:: DATA PROVIDED ::

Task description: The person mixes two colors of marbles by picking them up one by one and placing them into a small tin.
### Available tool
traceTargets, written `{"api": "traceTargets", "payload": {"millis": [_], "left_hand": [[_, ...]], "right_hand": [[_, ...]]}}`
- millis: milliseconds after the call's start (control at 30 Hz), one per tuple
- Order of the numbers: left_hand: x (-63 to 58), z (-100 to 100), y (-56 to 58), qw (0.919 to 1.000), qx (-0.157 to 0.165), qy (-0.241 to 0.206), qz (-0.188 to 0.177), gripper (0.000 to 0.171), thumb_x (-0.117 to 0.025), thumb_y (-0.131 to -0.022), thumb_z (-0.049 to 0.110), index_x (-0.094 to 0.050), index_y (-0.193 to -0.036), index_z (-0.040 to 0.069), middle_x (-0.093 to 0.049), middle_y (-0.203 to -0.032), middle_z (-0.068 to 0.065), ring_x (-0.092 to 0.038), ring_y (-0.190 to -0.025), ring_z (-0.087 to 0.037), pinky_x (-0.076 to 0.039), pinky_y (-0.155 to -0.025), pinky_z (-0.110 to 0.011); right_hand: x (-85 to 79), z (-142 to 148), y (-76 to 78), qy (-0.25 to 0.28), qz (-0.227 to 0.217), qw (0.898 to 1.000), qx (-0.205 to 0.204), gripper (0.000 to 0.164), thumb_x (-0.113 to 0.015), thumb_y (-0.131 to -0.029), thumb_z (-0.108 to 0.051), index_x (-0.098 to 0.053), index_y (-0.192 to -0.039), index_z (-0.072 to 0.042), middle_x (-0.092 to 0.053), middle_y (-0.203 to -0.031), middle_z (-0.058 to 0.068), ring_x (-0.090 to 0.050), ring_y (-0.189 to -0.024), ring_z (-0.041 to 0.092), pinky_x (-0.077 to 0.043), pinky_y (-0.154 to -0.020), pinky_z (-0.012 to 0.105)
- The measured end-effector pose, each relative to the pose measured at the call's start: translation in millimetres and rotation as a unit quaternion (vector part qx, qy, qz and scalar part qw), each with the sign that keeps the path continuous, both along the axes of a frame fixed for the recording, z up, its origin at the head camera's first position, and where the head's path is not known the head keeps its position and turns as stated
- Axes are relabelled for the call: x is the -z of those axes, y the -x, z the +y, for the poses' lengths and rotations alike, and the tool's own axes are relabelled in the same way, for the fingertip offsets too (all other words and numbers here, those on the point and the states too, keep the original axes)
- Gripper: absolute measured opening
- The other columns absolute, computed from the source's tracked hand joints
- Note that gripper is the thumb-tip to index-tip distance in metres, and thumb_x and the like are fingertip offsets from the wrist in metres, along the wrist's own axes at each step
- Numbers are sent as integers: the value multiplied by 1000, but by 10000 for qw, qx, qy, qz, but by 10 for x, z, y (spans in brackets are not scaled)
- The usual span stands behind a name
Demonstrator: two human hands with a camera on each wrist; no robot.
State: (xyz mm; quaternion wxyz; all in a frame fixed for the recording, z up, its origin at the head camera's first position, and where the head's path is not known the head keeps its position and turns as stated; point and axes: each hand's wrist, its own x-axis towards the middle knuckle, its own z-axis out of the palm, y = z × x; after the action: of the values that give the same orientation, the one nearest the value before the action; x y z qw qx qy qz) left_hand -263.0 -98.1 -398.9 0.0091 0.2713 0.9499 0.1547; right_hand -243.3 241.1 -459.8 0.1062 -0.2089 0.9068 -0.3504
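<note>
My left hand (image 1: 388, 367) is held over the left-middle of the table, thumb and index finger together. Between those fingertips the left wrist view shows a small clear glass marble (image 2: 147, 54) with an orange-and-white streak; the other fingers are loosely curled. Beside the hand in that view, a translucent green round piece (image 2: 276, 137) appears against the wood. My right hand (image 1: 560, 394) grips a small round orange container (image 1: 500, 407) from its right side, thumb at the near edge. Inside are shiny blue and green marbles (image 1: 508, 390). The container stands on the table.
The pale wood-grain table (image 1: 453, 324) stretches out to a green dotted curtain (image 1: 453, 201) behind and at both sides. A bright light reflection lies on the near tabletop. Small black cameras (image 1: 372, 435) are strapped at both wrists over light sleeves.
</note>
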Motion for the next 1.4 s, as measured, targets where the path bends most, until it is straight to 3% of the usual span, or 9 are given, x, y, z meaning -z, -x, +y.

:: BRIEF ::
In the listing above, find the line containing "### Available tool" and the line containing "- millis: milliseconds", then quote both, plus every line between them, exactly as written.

:: OUTPUT ::
### Available tool
traceTargets, written `{"api": "traceTargets", "payload": {"millis": [_], "left_hand": [[_, ...]], "right_hand": [[_, ...]]}}`
- millis: milliseconds after the call's start (control at 30 Hz), one per tuple

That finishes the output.